▸ **Work instructions**
Among the entries below, find the lines with the word "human" and copy them.

▸ **Record extracts**
┏━━
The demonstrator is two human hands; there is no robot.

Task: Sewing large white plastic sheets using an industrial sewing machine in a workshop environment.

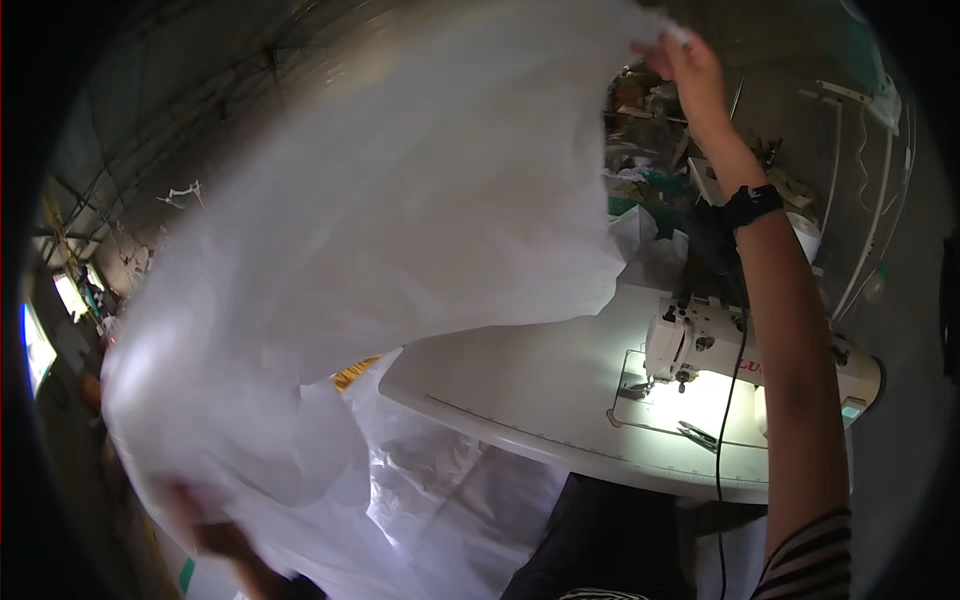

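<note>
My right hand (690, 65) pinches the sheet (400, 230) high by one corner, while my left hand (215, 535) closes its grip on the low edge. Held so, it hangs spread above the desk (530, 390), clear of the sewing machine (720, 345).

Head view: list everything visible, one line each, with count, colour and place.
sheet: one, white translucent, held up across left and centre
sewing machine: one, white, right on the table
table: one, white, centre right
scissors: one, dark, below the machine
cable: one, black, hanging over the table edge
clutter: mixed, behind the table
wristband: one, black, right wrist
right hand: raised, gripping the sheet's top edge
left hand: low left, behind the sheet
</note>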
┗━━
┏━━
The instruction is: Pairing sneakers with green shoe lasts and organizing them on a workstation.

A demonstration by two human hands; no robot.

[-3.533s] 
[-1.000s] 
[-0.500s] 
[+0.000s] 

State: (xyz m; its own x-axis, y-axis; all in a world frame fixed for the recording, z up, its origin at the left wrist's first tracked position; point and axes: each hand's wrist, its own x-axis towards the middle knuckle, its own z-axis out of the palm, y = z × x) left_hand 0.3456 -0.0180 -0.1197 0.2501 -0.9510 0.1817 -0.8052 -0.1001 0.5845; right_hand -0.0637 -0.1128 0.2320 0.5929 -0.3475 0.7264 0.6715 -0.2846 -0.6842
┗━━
▸ **Exercise response**
The demonstrator is two human hands; there is no robot.
A demonstration by two human hands; no robot.

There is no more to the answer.